#### Assignment
Stopping at the line that holds "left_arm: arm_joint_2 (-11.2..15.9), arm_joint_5", repeat the lines below exactly, starting from the very first and including that final line.

#### Given data

------------------------------------------------

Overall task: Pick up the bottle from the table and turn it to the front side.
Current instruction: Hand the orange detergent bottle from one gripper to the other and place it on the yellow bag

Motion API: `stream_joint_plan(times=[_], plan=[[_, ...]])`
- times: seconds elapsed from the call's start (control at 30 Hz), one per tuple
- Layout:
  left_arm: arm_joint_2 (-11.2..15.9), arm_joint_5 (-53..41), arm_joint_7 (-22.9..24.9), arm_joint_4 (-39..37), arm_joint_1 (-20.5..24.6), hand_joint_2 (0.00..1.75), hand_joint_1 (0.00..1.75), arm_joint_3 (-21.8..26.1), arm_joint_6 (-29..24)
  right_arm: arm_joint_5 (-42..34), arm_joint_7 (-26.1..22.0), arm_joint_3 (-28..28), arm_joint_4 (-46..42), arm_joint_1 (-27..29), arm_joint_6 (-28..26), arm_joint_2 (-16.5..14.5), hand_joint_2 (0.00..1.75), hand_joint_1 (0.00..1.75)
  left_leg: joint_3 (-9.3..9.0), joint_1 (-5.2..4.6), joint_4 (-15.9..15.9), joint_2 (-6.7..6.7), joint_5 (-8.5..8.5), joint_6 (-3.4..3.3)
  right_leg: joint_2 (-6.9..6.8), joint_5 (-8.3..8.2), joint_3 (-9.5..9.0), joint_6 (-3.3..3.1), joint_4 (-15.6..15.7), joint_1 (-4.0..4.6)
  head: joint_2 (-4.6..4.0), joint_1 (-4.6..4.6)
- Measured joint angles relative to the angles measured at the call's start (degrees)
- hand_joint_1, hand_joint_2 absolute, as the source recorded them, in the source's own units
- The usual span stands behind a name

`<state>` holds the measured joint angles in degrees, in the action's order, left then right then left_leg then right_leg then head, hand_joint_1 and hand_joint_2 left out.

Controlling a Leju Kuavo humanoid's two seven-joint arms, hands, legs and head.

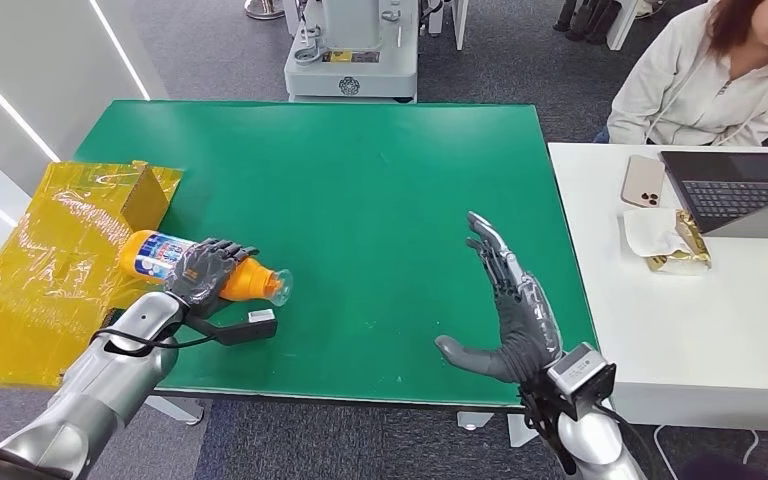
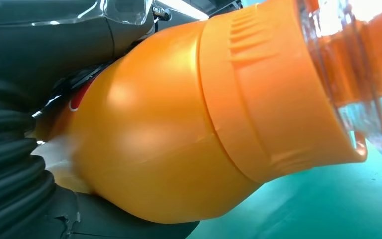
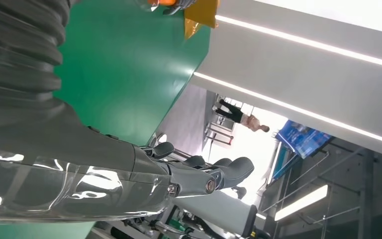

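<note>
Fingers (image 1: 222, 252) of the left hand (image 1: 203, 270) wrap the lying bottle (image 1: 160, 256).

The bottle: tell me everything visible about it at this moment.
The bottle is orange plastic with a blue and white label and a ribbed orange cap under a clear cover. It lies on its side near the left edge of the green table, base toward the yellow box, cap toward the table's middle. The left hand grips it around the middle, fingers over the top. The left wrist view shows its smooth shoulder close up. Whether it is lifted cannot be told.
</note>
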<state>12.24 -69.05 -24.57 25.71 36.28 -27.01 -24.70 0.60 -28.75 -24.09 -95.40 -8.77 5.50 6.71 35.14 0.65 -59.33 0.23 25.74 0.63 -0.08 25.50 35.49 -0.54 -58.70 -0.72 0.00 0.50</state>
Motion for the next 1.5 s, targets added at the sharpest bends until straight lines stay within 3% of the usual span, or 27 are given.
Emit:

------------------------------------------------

#### Output below
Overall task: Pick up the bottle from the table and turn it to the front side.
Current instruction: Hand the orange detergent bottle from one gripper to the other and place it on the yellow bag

Motion API: `stream_joint_plan(times=[_], plan=[[_, ...]])`
- times: seconds elapsed from the call's start (control at 30 Hz), one per tuple
- Layout:
  left_arm: arm_joint_2 (-11.2..15.9), arm_joint_5 (-53..41), arm_joint_7 (-22.9..24.9), arm_joint_4 (-39..37), arm_joint_1 (-20.5..24.6), hand_joint_2 (0.00..1.75), hand_joint_1 (0.00..1.75), arm_joint_3 (-21.8..26.1), arm_joint_6 (-29..24)

This output has been given in full.